Verizon Buys Yahoo! And, We Find It Tough To Digest
When Facebook acquired Whatsapp for USD 19 billion in 2014, a few eyebrows were raised. Reports of Microsoft deciding to gobble up Linkedin.com for USD 26 billion too made us sit up and take notice. However, when news of Verizon acquiring Yahoo! for USD 4.6 billion came along, the industry just stifled a yawn.
What’s the Big Deal?
Media reports suggest that the deal will allow Yahoo to reside under the Verizon umbrella alongside AOL, that other innovator-turned-also-ran company which the telecom giant bought a year ago, ostensibly to gain a foothold in targeted advertising online.
AOL top boss Tim Armstrong (once a Google star) is slated to take over Yahoo’s assets and is hoping that they would prove valuable for advertisers. Analysts had predicted that Yahoo could earn at best about 1.5 per cent of all digital ad revenues worldwide this year by selling on its websites. Of course, rates for these slots have fallen regularly as advertisers seek the mindshare of smartphone users.

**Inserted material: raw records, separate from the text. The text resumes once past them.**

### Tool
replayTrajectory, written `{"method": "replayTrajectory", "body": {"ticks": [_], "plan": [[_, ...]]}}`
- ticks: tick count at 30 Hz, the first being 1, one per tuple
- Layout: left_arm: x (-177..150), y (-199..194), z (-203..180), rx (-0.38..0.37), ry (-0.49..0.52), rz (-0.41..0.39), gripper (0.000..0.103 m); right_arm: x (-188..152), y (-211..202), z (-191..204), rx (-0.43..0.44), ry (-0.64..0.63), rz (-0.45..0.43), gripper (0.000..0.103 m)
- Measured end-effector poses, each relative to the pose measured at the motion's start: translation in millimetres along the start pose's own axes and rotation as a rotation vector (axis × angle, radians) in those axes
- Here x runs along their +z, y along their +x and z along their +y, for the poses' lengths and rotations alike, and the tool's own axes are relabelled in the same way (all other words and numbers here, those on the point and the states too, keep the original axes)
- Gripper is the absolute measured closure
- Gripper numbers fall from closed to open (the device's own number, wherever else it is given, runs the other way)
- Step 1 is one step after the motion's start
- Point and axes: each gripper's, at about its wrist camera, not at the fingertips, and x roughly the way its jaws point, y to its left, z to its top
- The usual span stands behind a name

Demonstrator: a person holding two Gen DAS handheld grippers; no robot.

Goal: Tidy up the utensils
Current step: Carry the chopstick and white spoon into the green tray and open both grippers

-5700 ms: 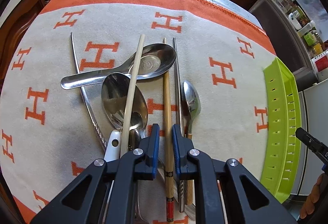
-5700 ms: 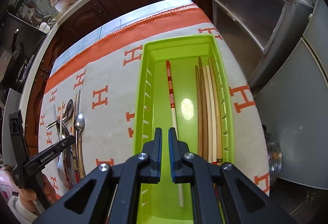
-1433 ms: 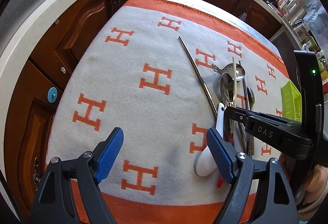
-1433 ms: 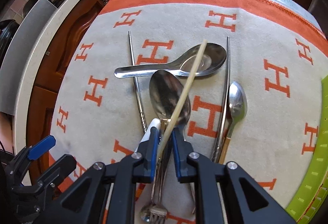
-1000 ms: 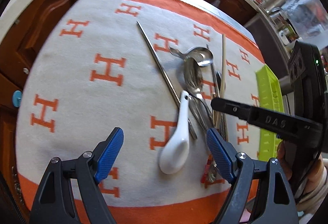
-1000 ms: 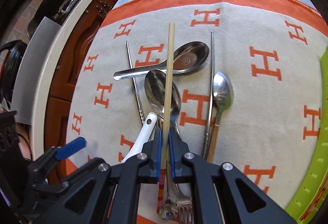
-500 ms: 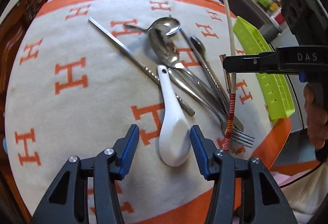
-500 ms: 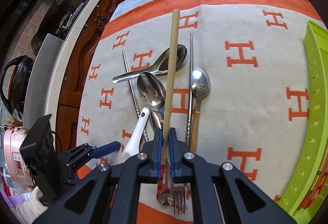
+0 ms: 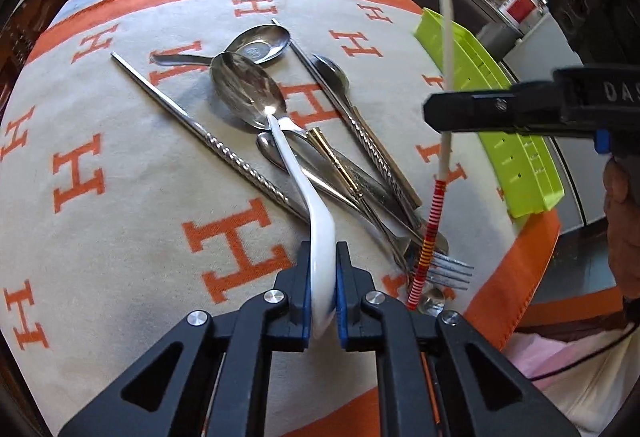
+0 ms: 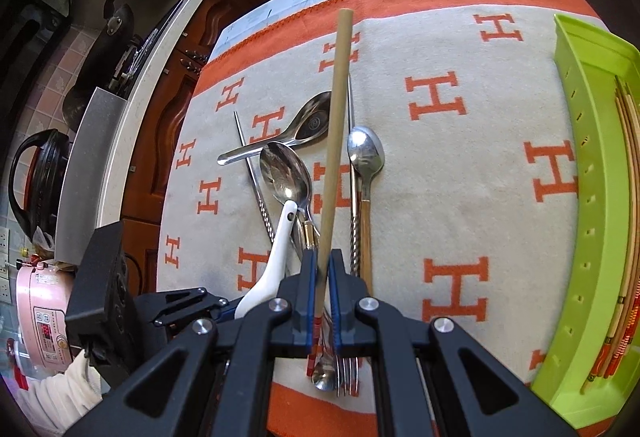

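On the orange-and-cream cloth (image 10: 500,197) a green tray (image 10: 576,197) holds chopsticks at the right. The left gripper (image 9: 322,297) clamps a glossy white ceramic spoon (image 9: 316,205) amid the metal cutlery; the right gripper (image 10: 323,277) pinches a pale, red-striped chopstick (image 10: 334,141), lifted.

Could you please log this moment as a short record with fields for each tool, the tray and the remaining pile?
left tool: shut on the white ceramic spoon, gripping its bowl end
right tool: shut on the striped-end chopstick, lifted clear of the pile
green tray: on the cloth's right side, chopsticks lying inside
pile on cloth: large metal spoon, small spoon, flat-handled soup spoon, fork, two metal chopsticks
surface: orange-bordered H-pattern cloth
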Motion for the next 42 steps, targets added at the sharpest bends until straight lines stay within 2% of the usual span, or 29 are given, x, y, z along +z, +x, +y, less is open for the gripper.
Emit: {"method": "replayTrajectory", "body": {"ticks": [8,14,18,22,27,33,42], "plan": [[2.1,-20.1,-9.2,0.038,-0.063,-0.044,0.096,-6.1,-16.4,-1.4,0.049,0.030,0.011,0.098],[18.6,-45.2,-31.2,0.025,-0.064,-0.105,0.096,-7.0,-43.1,0.3,0.090,0.036,0.003,0.098],[32.7,-56.0,-57.8,0.008,-0.029,-0.131,0.096,-4.2,-70.1,-7.4,0.073,0.053,-0.012,0.098],[48.8,-57.9,-89.9,-0.024,0.007,-0.149,0.096,1.6,-97.2,-31.5,0.027,0.094,-0.011,0.098],[73.4,-44.8,-137.7,-0.057,0.045,-0.160,0.096,13.8,-129.7,-79.7,-0.042,0.157,-0.001,0.098],[97.1,-17.8,-190.4,-0.061,0.063,-0.150,0.096,32.1,-147.9,-129.2,-0.135,0.157,0.054,0.098],[109.9,41.2,-233.1,0.018,0.014,-0.075,0.096,50.3,-103.8,-176.2,-0.210,0.069,0.233,0.098]]}}
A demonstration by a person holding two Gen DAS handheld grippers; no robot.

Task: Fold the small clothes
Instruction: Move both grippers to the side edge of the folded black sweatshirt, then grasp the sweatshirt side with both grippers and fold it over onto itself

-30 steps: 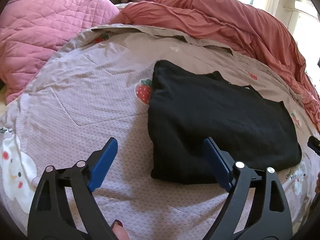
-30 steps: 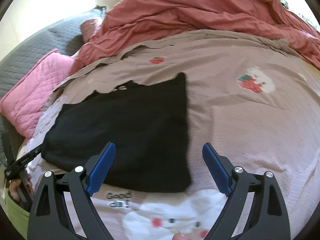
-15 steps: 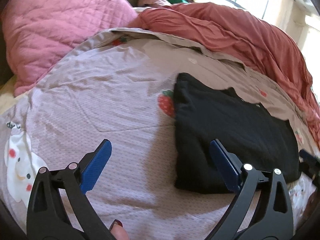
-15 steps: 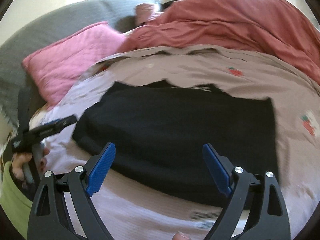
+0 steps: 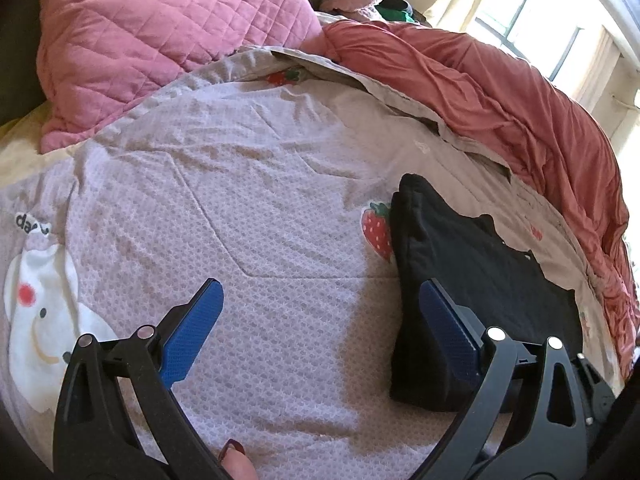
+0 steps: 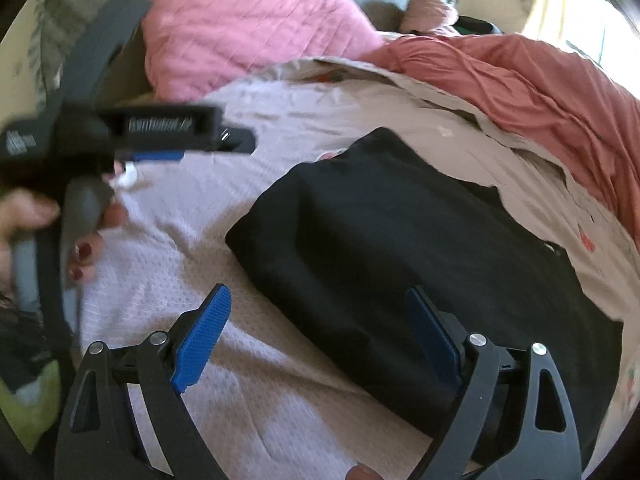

In case you have any doubts about where a majority of these advertisement dollars are going, don’t bother looking elsewhere – Google and Facebook are gobbling it all up! And websites like Snapchat, and even Instagram, have managed to pull out some share of that pie by crooking their fingers.
What Does Verizon Get?
Before venturing into this area, let us take a look at what United States’ biggest mobile network doesn’t get? For starters, they do not get Yahoo’s stake in Alibaba.com and Yahoo Japan – the two entities that made up a lion’s share of the company’s recent valuations.
What Verizon does get as part of its USD 4.5 billion check is a bunch of media properties loosely held together as an entity but tied down in a much stronger fashion by the large user base of around a billion people. Besides Tumblr and Flickr, which Yahoo bought in recent times, the company also has a bunch of websites and services. In addition, there is Yahoo Mail, Search, News, Groups, Finance and Fantasy Sports – to name a few that one recalls.
All these made sense in an era (some years ago) when people actually approached the Internet with a preferred Home Page on their browser. Yahoo took over this position with élan and served up content to the eager consumers. Such a world appears Jurassic in today’s scenario where user behavior is far more fickle than London weather.
What Do The Leaders Say?
To the untrained mind, the deal appears to be rather drab, given that Yahoo boss Marissa Mayer had struggled without any great result for five years to resurrect the company. The best she could achieve was grow mobile revenues to a billion dollars per year, in addition to expanding Yahoo News.
What both Mayer and Armstrong jointly harped on post the deal was about ‘a new position for advertisers.” While Mayer believes that the new entity (combining Yahoo and AOL’s assets) would amount to a ‘must buy’ for advertisers, Armstrong believes that the merger will create a “new powerful competitive rival in mobile media, and an open, scaled alternative offering for advertisers and publishers.”
Mad Money host Jim Cramer agrees with this thought. He thinks that Verizon needs to maintain its lead over the competition “by offering subscribers more than just a wireless network,” Cramer was quoted as saying on the CNBC website (Read it here).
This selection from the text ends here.